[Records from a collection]

———

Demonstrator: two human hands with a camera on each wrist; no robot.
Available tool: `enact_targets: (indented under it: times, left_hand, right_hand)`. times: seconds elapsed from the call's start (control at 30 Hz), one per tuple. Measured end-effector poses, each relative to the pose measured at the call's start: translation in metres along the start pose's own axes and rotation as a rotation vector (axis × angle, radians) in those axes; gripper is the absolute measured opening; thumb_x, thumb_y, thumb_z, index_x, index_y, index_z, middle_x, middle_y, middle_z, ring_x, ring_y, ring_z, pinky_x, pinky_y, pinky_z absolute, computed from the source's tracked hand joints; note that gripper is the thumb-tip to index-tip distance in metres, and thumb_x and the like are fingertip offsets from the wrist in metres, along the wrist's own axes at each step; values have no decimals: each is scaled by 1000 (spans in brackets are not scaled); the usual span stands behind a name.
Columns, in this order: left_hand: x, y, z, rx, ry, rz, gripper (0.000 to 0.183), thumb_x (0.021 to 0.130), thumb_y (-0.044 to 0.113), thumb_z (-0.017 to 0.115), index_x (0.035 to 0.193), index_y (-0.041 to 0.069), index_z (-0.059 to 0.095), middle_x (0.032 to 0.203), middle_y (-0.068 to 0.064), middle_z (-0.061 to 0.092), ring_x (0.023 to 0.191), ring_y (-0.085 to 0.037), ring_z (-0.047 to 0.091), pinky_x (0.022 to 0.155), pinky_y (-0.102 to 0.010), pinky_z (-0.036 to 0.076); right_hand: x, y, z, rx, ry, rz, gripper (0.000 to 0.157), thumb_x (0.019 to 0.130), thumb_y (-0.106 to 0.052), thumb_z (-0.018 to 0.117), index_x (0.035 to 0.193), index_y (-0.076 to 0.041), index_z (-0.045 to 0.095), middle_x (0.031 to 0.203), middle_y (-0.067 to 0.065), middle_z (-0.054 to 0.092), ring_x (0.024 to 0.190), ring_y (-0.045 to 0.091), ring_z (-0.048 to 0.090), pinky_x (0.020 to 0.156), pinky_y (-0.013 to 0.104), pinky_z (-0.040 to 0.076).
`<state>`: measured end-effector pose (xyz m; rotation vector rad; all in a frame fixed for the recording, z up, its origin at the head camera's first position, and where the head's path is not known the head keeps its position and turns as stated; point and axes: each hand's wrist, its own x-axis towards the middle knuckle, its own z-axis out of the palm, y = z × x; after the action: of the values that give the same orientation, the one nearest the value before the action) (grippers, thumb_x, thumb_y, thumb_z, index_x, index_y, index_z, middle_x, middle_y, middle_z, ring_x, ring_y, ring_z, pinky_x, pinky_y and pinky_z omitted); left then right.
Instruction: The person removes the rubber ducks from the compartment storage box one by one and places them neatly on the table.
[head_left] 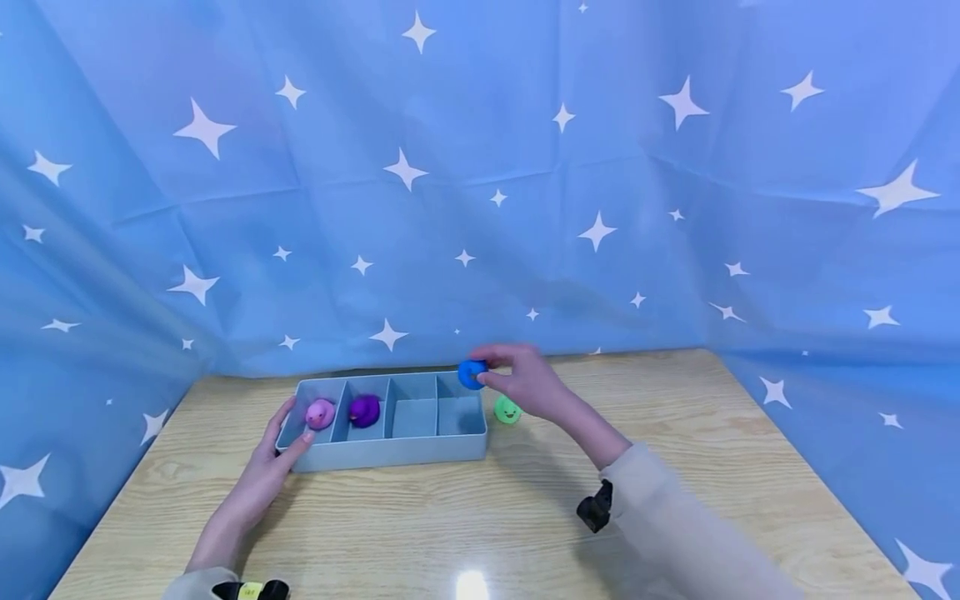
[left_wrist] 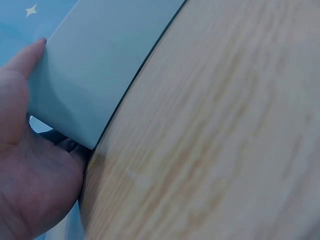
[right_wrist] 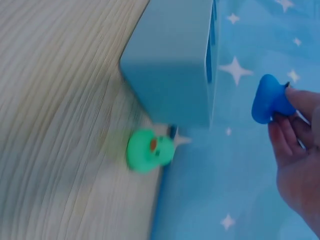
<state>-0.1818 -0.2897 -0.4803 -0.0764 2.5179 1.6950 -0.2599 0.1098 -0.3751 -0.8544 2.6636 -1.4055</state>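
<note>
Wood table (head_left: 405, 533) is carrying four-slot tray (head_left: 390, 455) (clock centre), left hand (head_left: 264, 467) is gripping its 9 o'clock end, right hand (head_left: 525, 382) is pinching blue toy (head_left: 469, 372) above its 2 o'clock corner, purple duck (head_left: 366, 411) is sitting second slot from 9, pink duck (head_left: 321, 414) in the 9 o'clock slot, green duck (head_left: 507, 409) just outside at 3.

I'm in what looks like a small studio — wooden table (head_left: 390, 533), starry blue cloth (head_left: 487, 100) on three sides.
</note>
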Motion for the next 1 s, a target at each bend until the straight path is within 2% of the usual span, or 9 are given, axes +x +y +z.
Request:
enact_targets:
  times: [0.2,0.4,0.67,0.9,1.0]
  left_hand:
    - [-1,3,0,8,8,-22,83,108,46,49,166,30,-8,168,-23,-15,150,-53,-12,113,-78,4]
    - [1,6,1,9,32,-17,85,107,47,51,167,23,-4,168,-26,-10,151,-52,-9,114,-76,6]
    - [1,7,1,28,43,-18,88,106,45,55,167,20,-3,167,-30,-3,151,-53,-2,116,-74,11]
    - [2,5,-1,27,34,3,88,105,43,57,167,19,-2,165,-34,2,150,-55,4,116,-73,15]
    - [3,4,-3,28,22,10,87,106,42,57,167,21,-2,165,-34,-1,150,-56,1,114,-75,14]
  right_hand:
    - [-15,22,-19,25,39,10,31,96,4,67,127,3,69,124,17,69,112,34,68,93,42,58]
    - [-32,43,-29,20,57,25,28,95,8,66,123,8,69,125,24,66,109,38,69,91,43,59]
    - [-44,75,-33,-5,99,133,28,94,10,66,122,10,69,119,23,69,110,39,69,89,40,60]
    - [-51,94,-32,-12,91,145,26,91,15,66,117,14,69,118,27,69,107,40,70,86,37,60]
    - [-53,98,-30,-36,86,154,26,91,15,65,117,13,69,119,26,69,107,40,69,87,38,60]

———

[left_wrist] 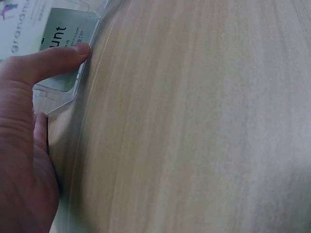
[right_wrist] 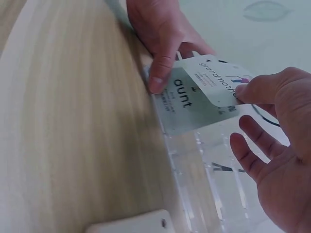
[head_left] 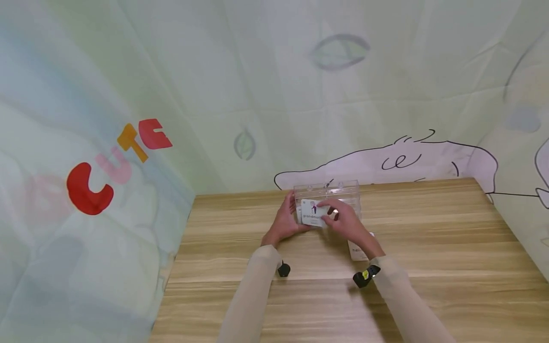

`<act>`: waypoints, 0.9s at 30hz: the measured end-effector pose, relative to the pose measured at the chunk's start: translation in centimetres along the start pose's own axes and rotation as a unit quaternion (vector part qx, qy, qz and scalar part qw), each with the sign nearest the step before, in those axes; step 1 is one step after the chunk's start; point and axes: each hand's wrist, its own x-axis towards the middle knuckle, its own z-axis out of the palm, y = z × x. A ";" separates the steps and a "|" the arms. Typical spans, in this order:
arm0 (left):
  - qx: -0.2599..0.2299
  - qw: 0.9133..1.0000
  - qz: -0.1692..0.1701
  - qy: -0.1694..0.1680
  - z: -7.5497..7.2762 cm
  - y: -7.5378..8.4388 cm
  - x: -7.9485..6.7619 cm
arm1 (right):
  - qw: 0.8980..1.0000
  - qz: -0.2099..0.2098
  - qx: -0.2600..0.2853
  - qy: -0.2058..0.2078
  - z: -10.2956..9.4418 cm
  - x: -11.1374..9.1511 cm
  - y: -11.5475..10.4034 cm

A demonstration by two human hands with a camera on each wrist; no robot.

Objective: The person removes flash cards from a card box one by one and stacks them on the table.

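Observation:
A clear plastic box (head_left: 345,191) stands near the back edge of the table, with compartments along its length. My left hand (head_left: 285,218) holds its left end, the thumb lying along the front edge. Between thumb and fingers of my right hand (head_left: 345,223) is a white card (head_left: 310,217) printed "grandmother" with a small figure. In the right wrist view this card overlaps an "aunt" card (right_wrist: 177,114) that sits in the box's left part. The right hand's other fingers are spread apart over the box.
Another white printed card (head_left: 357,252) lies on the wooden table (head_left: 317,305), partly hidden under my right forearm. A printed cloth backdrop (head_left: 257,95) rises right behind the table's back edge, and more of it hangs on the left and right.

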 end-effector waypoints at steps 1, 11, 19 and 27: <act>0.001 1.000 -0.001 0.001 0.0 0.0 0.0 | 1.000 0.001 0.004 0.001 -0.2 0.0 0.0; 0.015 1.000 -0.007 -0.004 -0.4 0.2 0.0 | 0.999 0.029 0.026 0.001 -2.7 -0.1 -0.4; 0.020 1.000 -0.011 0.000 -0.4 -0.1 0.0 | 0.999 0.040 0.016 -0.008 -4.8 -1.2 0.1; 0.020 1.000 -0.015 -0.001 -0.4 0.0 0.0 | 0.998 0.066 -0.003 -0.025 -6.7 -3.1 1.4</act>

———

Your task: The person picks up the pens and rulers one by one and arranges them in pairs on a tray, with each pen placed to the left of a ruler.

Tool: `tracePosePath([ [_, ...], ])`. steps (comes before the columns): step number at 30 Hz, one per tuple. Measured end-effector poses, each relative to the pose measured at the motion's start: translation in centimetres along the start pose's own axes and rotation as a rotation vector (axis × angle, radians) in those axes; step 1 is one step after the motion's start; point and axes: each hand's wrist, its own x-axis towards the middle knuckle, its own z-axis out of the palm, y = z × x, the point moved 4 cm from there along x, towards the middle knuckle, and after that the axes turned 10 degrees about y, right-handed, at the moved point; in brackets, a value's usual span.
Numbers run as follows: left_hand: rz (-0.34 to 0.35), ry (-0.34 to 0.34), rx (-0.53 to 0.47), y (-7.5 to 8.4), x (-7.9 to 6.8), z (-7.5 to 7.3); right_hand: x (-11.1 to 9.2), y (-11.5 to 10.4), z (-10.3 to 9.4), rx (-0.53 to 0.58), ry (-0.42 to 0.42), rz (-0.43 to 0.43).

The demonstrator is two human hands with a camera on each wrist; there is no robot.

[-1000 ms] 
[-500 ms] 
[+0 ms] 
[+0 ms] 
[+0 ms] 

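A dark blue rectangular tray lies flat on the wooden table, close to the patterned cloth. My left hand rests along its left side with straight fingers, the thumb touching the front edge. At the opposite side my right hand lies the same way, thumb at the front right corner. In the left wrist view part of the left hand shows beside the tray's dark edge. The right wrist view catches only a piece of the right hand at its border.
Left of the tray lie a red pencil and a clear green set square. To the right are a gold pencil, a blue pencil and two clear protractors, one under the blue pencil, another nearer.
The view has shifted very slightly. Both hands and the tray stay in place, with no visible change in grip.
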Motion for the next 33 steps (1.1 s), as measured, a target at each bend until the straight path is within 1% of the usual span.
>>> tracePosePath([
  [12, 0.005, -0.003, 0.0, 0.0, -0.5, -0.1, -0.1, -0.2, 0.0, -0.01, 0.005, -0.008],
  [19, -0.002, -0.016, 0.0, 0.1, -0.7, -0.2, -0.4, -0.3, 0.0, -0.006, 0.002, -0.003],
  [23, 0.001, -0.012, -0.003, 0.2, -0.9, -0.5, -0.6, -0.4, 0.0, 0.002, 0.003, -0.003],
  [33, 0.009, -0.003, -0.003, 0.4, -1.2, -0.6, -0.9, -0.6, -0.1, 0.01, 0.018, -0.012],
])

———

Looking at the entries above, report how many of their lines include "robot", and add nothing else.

=== Response area ===
3